Directions for this task.
Each record, exactly as written, should be printed again.
___ Data excerpts ___
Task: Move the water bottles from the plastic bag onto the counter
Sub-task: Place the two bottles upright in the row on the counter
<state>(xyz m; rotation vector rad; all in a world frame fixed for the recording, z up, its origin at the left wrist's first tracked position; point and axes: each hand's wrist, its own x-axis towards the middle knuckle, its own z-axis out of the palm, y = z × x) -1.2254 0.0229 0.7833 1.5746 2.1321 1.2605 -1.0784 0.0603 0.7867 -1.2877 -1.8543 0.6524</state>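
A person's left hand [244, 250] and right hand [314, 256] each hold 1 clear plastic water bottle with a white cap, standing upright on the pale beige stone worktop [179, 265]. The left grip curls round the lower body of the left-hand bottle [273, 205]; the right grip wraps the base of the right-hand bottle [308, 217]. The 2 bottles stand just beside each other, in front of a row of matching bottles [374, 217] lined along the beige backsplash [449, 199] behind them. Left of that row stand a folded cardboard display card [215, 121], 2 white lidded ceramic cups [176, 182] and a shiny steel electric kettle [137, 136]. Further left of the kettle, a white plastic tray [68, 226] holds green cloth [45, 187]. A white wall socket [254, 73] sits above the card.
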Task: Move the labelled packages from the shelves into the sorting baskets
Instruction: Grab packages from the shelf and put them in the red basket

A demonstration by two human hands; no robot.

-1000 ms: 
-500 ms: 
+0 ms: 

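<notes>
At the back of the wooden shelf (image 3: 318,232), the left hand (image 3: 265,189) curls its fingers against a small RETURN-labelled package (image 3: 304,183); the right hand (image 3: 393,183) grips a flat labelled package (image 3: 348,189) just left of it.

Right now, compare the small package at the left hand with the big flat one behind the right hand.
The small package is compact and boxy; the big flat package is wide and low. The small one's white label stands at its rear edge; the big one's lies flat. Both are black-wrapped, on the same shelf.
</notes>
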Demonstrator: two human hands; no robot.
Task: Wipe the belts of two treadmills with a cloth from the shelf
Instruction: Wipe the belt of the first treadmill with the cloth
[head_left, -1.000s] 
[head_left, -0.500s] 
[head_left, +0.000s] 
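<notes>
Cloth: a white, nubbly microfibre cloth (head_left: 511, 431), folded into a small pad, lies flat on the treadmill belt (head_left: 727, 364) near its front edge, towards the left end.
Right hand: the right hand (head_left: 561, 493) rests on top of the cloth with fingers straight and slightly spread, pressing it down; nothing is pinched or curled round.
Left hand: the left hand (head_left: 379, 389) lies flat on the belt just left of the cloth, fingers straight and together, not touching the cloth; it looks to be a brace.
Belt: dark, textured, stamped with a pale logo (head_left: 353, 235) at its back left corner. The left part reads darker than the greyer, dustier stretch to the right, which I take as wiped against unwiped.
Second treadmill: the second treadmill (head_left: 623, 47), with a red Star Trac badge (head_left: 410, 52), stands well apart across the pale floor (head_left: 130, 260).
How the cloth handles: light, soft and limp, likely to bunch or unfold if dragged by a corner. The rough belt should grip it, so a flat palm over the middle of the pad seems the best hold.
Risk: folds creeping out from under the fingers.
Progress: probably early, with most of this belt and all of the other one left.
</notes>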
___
Result for this exercise.
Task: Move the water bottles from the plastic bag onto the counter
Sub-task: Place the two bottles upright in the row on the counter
<state>(xyz m; rotation vector rad; all in a world frame fixed for the recording, z up, its origin at the left wrist's first tracked position; point and axes: each hand's wrist, its own x-axis towards the middle knuckle, its own z-axis out of the palm, y = z × x) -1.2254 0.0229 0.7833 1.5746 2.1321 1.2605 -1.0784 0.0603 0.7867 -1.2877 -1.8543 0.6524</state>
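A person's left hand [244, 250] and right hand [314, 256] each hold 1 clear plastic water bottle with a white cap, standing upright on the pale beige stone worktop [179, 265]. The left grip curls round the lower body of the left-hand bottle [273, 205]; the right grip wraps the base of the right-hand bottle [308, 217]. The 2 bottles stand just beside each other, in front of a row of matching bottles [374, 217] lined along the beige backsplash [449, 199] behind them. Left of that row stand a folded cardboard display card [215, 121], 2 white lidded ceramic cups [176, 182] and a shiny steel electric kettle [137, 136]. Further left of the kettle, a white plastic tray [68, 226] holds green cloth [45, 187]. A white wall socket [254, 73] sits above the card.
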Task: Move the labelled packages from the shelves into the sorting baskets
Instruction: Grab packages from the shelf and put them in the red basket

A demonstration by two human hands; no robot.

-1000 ms: 
-500 ms: 
+0 ms: 

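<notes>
At the back of the wooden shelf (image 3: 318,232), the left hand (image 3: 265,189) curls its fingers against a small RETURN-labelled package (image 3: 304,183); the right hand (image 3: 393,183) grips a flat labelled package (image 3: 348,189) just left of it.

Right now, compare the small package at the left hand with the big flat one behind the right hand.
The small package is compact and boxy; the big flat package is wide and low. The small one's white label stands at its rear edge; the big one's lies flat. Both are black-wrapped, on the same shelf.
</notes>
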Demonstrator: two human hands; no robot.
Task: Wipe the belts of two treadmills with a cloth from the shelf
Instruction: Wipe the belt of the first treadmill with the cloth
[head_left, -1.000s] 
[head_left, -0.500s] 
[head_left, +0.000s] 
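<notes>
Cloth: a white, nubbly microfibre cloth (head_left: 511, 431), folded into a small pad, lies flat on the treadmill belt (head_left: 727, 364) near its front edge, towards the left end.
Right hand: the right hand (head_left: 561, 493) rests on top of the cloth with fingers straight and slightly spread, pressing it down; nothing is pinched or curled round.
Left hand: the left hand (head_left: 379, 389) lies flat on the belt just left of the cloth, fingers straight and together, not touching the cloth; it looks to be a brace.
Belt: dark, textured, stamped with a pale logo (head_left: 353, 235) at its back left corner. The left part reads darker than the greyer, dustier stretch to the right, which I take as wiped against unwiped.
Second treadmill: the second treadmill (head_left: 623, 47), with a red Star Trac badge (head_left: 410, 52), stands well apart across the pale floor (head_left: 130, 260).
How the cloth handles: light, soft and limp, likely to bunch or unfold if dragged by a corner. The rough belt should grip it, so a flat palm over the middle of the pad seems the best hold.
Risk: folds creeping out from under the fingers.
Progress: probably early, with most of this belt and all of the other one left.
</notes>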

The output above is complete as it stands.